The CPU has no notion of type, what it gets in its 32-bit (or 64-bit, or 128-bit (SSE), or 256-bit (AVX) - let's keep it simple at 32) registers needs to be properly aligned in order to be processed correctly and efficiently. Imagine a simple scenario, where you have a char, followed by an int. In a 32-bit architecture, that's 1 byte for a char and 4 bytes for an integer.
A 32-bit register would have to break on its boundary, only taking in 3 bytes of the integer and leaving the 4th byte for "a second run". It cannot process the data properly that way, so the compiler will add padding in order to make sure all the stuff is processed efficiently. And that means adding a certain amount of padding depending on the type in question.
Why is misalignment a problem?
The computer is not human, it can't just pick them out with a pair of eyes and a brain. It has to be very deterministic and cautious about how it goes about doing things. First it loads one block which contains n bytes of the given information, shift it around so that it prunes out unrelated information, then another, again, shift out a bunch of unnecessary bytes which do not have anything to do with the operation at hand and only then can it do the necessary operations. And usually you have two operands, that's just one complete. When you do all that work, only then can you actually process it. Way too much performance overhead when you can simply align the data properly (and most of the time, compilers do it for you, if you're not doing anything fancy).
Could you visualize it?
Visually - the first green byte is the mentioned char, and the three green bytes plus the first red one of the second block is the 4-byte int, colorcoded on a 4-byte access boundary (we're talking about a 32-bit register). The "instead part" at the bottom shows an ideal setup where the int hits the register properly (the char getting padded into obedience somewhere off image):
Read more on data alignment, which comes quite handy when you're dealing with fancy extensions of the instruction set like SSE (128-bit regs) or AVX (256-bit regs), so special care must be taken so that the optimizations of vectorization are not defeated ( aligning on a 16-byte boundary for SSE, 16*8 -> 128-bits).
Additional remarks on user defined alignment
phonetagger made a valid point in the comments that there are pragma directives which can be assigned through the preprocessor to force to compiler in order to align the data in a way the user, programmer specifies. But such directives, like #pragma pack(...), are a statement to the compiler that you know what you're doing and what's best for you. Be sure that you do, because if you fail to accomodate your environment, you might experience various penalties - the most obvious being using external libraries you didn't write yourself which differ in the way they pack data.
Things simply explode when they clash. Best is to advise caution in such cases and really being intimate with the issue at hand. If you're not sure, leave it to the defaults. If you are not sure but have to use something like SSE where alignment is king (and not default nor simple by a long shot), consult various resources online or ask an another question here.
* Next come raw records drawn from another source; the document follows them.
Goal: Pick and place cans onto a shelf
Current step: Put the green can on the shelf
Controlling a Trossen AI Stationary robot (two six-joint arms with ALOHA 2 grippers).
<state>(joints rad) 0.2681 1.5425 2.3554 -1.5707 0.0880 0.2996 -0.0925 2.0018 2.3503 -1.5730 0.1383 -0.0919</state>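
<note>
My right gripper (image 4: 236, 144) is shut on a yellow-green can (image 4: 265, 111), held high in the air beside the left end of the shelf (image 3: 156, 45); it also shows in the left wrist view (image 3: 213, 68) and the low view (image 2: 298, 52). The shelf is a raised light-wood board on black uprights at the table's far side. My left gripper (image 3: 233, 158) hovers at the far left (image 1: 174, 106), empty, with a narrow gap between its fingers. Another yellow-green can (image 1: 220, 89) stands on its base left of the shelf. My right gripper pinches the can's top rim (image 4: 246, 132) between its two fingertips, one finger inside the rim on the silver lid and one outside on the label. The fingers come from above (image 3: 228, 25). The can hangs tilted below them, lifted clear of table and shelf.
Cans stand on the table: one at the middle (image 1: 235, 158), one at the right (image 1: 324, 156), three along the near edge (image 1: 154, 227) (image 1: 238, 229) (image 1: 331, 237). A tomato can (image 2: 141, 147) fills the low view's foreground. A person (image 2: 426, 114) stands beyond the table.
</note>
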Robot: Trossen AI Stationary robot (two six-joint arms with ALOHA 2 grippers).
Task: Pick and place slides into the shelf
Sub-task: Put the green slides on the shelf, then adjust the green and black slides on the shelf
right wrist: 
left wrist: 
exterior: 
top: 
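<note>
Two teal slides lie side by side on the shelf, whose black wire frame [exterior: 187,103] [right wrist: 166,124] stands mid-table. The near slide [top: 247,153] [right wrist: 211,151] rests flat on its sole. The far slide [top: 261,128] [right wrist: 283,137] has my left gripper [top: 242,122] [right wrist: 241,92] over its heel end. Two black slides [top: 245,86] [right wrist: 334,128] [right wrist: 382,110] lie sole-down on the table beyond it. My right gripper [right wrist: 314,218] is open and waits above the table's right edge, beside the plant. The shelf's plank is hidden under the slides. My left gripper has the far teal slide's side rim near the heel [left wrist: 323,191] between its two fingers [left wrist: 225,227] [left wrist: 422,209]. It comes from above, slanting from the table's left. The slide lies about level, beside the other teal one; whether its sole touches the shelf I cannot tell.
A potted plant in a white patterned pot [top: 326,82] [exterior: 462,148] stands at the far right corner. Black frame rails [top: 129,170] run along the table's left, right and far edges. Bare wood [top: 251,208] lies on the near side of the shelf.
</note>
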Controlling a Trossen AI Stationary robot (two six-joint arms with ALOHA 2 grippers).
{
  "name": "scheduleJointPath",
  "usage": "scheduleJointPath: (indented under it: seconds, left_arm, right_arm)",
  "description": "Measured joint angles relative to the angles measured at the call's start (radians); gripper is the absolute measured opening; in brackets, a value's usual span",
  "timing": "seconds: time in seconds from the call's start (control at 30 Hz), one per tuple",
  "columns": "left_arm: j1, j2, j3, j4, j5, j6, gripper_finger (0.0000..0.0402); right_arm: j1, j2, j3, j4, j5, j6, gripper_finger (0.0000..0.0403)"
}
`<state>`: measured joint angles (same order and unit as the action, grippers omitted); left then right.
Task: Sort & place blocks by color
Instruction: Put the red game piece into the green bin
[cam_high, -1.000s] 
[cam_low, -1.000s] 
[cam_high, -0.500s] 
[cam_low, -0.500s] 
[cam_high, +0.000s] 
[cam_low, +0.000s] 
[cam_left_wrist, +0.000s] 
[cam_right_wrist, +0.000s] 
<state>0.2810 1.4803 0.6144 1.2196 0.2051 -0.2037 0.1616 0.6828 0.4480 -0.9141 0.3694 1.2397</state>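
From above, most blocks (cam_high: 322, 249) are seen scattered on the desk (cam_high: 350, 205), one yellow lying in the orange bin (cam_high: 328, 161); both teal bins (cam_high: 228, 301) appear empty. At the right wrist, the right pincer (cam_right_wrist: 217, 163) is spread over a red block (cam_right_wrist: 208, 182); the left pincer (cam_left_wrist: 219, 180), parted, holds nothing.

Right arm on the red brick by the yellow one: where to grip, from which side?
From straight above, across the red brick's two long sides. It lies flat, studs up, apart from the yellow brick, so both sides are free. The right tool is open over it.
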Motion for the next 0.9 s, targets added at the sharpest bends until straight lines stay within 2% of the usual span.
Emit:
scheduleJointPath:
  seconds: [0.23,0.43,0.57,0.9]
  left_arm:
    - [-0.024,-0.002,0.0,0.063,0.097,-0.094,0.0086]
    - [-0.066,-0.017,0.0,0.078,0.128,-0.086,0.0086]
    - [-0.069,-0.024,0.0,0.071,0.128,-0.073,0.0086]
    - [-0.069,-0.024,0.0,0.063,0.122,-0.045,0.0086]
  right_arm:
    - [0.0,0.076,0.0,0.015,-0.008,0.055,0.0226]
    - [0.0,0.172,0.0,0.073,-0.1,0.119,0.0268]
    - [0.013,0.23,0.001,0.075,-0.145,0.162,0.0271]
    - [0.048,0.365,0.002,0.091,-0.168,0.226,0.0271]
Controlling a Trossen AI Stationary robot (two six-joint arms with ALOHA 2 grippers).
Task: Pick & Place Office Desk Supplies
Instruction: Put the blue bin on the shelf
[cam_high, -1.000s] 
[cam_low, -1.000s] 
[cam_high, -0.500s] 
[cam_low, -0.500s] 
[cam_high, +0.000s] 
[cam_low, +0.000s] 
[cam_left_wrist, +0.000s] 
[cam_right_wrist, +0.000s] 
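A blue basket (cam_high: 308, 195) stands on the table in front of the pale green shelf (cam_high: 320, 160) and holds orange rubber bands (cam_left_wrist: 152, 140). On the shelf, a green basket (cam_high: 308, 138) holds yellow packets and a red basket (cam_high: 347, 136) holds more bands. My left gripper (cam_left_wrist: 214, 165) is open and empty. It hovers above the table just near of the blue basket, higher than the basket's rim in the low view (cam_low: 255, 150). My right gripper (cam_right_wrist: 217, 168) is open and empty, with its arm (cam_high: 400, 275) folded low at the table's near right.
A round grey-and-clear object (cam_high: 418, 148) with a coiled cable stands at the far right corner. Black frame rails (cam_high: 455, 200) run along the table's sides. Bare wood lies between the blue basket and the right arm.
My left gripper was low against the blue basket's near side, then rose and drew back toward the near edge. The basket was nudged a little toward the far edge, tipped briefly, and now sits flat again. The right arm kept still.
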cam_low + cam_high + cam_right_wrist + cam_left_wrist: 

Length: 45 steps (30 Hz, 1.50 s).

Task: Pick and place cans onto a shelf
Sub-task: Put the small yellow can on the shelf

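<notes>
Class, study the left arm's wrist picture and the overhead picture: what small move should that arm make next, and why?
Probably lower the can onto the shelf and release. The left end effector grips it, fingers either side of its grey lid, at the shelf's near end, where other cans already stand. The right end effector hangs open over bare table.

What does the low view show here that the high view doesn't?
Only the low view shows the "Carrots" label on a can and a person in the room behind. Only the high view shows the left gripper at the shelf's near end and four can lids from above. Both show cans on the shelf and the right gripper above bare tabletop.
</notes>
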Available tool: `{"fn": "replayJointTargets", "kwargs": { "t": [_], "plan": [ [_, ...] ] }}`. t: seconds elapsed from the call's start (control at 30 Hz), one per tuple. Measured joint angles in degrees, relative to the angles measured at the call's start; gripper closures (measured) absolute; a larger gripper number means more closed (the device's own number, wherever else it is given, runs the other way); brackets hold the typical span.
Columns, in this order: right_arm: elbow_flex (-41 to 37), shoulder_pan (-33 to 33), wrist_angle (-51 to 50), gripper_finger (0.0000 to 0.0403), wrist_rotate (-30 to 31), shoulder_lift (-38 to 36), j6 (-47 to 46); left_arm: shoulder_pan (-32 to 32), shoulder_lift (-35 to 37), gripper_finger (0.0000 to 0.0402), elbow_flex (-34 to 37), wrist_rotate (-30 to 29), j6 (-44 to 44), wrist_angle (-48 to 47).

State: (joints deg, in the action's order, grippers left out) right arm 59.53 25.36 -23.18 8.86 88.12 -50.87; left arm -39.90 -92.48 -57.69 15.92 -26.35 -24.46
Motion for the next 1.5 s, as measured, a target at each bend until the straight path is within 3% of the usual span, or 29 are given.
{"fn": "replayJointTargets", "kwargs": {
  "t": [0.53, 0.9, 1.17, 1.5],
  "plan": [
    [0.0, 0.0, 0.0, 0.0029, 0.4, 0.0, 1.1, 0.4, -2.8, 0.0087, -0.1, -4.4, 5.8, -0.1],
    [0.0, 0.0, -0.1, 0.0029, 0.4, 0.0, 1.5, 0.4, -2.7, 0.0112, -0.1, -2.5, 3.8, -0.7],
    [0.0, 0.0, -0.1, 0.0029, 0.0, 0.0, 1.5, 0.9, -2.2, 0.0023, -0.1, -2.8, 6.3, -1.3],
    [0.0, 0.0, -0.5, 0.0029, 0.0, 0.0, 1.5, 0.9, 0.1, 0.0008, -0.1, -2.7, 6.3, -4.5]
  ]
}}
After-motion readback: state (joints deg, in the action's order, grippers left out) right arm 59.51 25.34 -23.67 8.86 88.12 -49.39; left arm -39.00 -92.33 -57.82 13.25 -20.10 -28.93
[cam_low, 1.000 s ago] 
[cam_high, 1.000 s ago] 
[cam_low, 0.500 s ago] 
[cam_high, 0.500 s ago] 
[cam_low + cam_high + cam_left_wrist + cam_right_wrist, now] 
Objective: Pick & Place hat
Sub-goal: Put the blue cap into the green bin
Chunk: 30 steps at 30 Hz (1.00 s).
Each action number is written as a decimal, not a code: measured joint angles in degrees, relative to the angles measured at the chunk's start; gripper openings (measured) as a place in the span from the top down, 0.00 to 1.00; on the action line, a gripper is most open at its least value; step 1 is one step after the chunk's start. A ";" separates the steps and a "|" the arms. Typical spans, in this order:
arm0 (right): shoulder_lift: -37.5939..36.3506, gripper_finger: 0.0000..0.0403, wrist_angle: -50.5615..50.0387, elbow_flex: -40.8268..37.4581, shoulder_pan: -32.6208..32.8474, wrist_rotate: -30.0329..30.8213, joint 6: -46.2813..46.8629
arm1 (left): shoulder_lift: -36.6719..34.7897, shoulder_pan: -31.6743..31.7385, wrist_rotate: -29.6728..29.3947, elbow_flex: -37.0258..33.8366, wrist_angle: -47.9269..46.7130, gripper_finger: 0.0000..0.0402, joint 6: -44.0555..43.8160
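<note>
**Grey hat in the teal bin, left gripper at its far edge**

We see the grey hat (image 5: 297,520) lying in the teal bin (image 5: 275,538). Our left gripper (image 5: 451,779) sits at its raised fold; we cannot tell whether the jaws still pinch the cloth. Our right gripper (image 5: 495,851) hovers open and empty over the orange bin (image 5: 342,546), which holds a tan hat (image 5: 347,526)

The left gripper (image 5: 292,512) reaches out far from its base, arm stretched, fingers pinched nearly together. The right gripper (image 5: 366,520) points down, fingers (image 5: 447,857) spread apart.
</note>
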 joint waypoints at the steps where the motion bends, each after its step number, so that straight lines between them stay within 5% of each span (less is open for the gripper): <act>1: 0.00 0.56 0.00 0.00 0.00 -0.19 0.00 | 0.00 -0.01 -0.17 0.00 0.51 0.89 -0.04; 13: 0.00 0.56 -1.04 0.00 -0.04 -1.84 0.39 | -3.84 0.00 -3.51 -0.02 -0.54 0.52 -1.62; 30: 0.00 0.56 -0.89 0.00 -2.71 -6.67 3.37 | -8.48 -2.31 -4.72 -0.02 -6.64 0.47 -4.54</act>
I will make an analogy to help you understand.
Assume there is a long loaf of bread and you have a cutting machine that can cut it into slices of equal thickness. Then you are giving out these breads to, let's say children. Every child takes their bread and fairly do what they want to do with them (put Nutella on them and eat, etc.). They can even make thinner slices out of it and use it like that.
If one child comes up to you and says that he does not want that slice everyone is getting, but a thinner slice instead, then you will have difficulties, because your cutting machine is optimized to cut at least a minimum amount, which makes everyone happy. But when one child asks for a thinner slice, then you have to reinvent the machine or put additional complexity to it like introducing two cutting modes. You don't want that. Eventually you give up and just give him a big slice anyway.
This is the same reason why it happens. Hope you could relate to the analogy.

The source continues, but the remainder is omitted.